Discussion and Conclusions

Mohonk Preserve Citizen Science activities primarily use citizen science as a tool to engage with visitors and improve overall institutional research outcomes (e.g., digitize collections and collect data on preserve property). In contrast, in the herbaria, citizen science protocols were applied to collections in an educational setting to address a particular research question. In both cases, the citizen science monitoring and observing protocols improved the research use of museum collections and holdings, enhanced user engagement with museum collections, and supported crucial environmental research.
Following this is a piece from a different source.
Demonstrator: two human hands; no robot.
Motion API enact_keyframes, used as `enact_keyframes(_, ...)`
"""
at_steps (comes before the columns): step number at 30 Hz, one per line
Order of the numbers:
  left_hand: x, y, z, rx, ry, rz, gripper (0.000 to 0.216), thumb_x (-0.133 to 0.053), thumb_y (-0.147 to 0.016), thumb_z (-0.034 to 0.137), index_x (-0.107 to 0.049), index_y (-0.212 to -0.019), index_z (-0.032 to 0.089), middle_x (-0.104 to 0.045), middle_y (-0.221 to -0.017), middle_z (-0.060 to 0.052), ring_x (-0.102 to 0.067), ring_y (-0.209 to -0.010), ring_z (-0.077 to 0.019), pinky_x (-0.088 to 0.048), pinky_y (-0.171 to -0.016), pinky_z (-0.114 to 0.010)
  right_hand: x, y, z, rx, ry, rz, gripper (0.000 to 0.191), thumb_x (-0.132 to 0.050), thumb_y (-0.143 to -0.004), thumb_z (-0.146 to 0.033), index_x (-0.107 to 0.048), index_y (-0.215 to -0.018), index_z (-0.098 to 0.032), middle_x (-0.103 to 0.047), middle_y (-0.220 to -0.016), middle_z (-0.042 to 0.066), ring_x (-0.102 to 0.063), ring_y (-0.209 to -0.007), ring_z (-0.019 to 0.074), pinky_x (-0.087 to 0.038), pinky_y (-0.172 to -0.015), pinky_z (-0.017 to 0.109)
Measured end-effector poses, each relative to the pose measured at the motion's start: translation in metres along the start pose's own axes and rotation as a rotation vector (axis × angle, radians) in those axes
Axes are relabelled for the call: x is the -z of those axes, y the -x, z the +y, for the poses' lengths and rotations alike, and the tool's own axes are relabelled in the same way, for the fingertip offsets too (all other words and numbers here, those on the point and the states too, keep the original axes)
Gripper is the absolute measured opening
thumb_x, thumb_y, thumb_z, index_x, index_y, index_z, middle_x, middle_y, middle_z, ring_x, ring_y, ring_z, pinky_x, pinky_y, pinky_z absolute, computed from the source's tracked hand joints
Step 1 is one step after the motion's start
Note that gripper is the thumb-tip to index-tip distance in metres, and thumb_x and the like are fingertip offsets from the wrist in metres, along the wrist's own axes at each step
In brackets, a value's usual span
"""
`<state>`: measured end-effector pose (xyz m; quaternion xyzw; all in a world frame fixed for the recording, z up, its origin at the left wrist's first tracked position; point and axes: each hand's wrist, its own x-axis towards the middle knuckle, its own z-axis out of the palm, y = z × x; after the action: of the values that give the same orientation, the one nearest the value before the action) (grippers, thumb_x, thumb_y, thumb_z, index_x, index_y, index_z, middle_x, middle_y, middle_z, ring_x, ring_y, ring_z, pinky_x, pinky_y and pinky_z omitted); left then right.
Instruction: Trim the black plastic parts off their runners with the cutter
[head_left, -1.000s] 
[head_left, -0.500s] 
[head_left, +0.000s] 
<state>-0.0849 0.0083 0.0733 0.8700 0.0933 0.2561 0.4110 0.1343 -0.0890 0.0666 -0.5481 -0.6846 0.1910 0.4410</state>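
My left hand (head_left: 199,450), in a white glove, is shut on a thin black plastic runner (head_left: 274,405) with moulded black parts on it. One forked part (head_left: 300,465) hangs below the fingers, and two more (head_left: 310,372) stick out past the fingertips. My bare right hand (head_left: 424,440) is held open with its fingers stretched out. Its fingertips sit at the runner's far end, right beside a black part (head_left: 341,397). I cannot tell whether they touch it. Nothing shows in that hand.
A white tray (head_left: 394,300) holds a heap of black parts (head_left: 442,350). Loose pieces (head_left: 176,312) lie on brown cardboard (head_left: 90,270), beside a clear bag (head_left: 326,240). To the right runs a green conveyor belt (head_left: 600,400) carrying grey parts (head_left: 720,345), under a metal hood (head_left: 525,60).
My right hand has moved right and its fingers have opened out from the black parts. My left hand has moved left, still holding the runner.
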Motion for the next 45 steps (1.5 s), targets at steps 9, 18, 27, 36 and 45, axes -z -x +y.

Cultural institutions focusing on natural history often have much more extensive and diverse collections than universities and government institutions. These trends may also be present in other types of research collections such as ethnographic and art collections. Using emerging tools like citizen science, particularly on platforms like Zooniverse.org, can improve digital public access to museum collections and their associated data. Particularly in the unprecedented times of the coronavirus pandemic of 2020, cultural institutions are increasingly dependent on robust digital engagement and education opportunities. These types of opportunities can enable meaningful visitor engagement with cultural institutions and their collections while supporting research goals, even when in-person work is not possible.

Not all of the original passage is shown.